•                                             Problème existentiel

     

        Je devais avoir huit ou neuf ans quand une grave question me préoccupa : qu’est-ce qui était préférable, la richesse ou l’amour ? 

          Jusque là, tout était limpide. L’amour, dans les contes de fées, est la valeur suprême ; c’était donc la mienne, par voie de conséquence. Or, dans une BD dont je raffolais (l’adaptation, en sépia et blanc, de contes persans du plus pur style hollywoodien), la belle Aïcha se trouvait face à un dilemme. Un émir et un bandit de grands chemins se disputaient ses faveurs. L’émir était moche mais lui offrait tout ce dont elle pouvait rêver : palais, bijoux, esclaves, jardins débordant des fleurs les plus rares, écuries remplies de pur-sang fougueux. Le bandit, en revanche, faisait battre son cœur...

          Qui aurais-je élu, moi, à la place d’Aïcha ? Le barbon bourré aux as ou le séduisant gredin ? Impossible de me décider : tantôt je penchais pour l’un, tantôt je penchais pour l’autre.
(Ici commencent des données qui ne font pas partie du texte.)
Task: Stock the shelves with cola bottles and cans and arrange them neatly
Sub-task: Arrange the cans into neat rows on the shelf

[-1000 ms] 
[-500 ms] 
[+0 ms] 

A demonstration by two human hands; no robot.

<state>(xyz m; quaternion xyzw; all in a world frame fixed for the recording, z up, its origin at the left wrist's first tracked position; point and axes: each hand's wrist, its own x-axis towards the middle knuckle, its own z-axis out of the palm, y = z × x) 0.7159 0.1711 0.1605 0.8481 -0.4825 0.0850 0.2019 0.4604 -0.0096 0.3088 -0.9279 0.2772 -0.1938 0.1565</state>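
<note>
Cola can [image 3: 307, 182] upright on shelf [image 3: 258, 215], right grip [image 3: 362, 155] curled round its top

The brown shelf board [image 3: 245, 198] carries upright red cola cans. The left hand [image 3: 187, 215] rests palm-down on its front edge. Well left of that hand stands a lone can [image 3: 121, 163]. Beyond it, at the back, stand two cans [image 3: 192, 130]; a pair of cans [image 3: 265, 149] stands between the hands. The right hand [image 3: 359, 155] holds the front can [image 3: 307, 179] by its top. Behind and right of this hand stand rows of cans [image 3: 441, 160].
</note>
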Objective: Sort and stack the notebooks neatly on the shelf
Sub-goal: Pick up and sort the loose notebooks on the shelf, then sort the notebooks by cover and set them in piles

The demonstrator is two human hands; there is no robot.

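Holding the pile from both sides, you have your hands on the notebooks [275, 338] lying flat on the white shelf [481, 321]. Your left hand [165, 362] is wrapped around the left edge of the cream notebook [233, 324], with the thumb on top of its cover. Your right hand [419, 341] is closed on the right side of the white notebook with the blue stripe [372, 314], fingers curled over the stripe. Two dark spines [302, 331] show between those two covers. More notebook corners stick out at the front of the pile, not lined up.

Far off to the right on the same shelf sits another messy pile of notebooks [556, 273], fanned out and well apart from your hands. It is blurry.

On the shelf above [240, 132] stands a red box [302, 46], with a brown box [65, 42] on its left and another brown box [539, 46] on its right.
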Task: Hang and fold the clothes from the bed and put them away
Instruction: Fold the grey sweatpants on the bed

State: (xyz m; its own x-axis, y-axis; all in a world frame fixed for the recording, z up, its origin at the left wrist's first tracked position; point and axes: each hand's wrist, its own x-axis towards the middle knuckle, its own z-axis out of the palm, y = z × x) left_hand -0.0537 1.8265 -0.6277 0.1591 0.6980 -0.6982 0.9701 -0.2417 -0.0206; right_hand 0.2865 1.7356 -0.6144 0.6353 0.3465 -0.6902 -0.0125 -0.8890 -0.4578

Après mûre réflexion, je demandai conseil à ma cousine Francette, de sept ans mon aînée.

          — L’émir, répondit-elle sans hésiter.

          Et de développer, avec force arguments, les raisons de son choix. Une existence dorée était, selon elle, mille fois préférable à une vie de misère, fut-ce dans les bras d’un beau brigand.
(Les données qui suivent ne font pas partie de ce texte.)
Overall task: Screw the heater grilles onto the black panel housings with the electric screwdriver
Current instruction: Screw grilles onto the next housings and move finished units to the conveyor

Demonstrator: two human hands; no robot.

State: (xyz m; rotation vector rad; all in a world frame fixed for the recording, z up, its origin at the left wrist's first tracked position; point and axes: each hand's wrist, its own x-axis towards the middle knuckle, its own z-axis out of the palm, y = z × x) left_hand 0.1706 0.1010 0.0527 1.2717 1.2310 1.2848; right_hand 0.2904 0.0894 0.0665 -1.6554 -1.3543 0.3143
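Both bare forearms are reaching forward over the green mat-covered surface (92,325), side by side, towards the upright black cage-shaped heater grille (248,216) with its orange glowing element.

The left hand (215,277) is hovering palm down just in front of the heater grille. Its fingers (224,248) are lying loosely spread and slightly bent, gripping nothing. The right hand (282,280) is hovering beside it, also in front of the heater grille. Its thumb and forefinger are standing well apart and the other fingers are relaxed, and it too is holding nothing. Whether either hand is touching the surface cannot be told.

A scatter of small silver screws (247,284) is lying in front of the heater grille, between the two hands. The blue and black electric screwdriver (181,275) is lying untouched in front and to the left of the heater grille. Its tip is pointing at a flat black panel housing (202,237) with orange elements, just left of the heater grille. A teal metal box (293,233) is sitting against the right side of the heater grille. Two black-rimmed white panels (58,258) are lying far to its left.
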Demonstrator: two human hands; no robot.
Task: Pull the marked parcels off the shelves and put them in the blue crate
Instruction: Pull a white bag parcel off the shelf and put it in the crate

          — L’amour passe, le fric reste, conclut-elle. Et puis, tu imagines ? Tes enfants seront des princes, pas des va-nu-pieds !

        J’avoue avoir été bluffée par son bon sens. C’était quelqu’un, ma cousine !
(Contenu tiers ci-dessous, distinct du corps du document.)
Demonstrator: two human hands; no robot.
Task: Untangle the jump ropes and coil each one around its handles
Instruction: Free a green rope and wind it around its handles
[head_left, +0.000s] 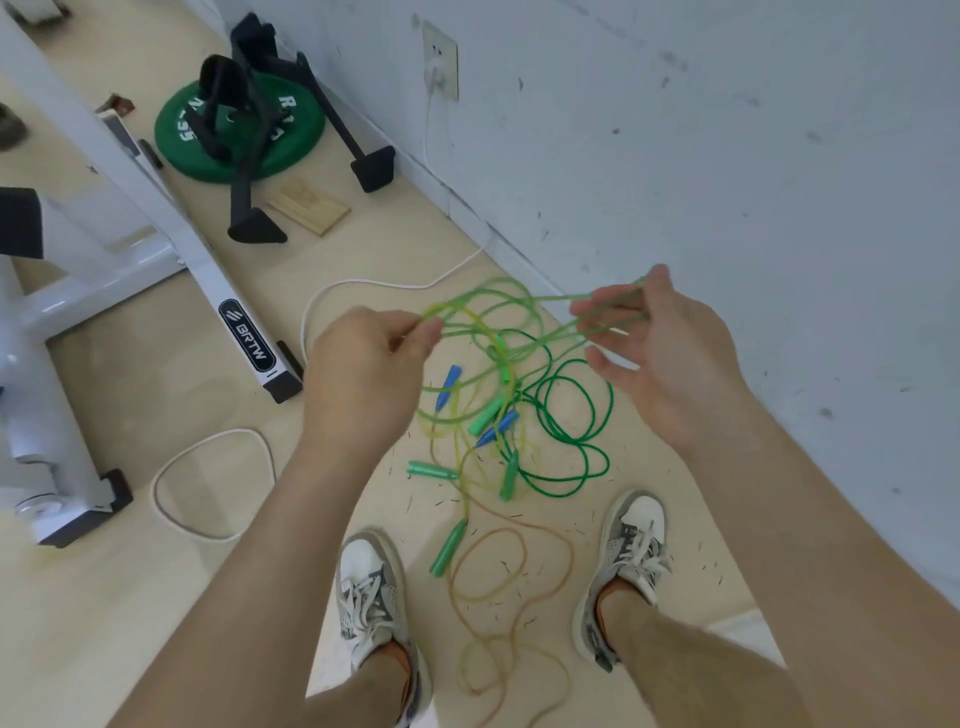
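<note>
— How do your hands stand?

— My left grip (363, 374) is closed to a pinch: thumb and forefinger nip a few pale green strands of the jump ropes (505, 371). My right grip (660, 364) is apart, its fingers (605, 364) spread and nearly straight. The same strands lie across them, under the thumb.

— And which way does the rope run?

— The strands I hold stretch roughly level from one grip to the other, above the floor (260, 597). The rest hangs and lies in a tangle ahead of my left shoe (369, 571) and right shoe (641, 525). The two blue handles (448, 387) slant the same way, top to my right. The lowest green handle (449, 545) lies with its long axis running toward me. A dark green rope (571, 431) loops on the tangle's right side, and an orange rope (511, 571) trails back between my feet.

— What room have you?

— The wall (727, 156) stands close on my right, just beyond that grip. To my left a white cable (213, 483) loops on the floor, with a white machine frame (208, 270) past it. A green weight plate (239, 135) sits well apart, farther along the wall.
</note>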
        — Bon, d’accord, je vais épouser l’émir, finis-je par admettre. Mais je le regretterai peut-être...

        — Ça m’étonnerait. Tu sais, quand on a goûté au luxe, on ne peut plus s’en passer.

        Elle se trompait. Sitôt mariée, je m’enfuis du palais pour suivre le bandit. Sous mes dehors planplans, faut croire que j’étais une aventurière. En imagination, du moins...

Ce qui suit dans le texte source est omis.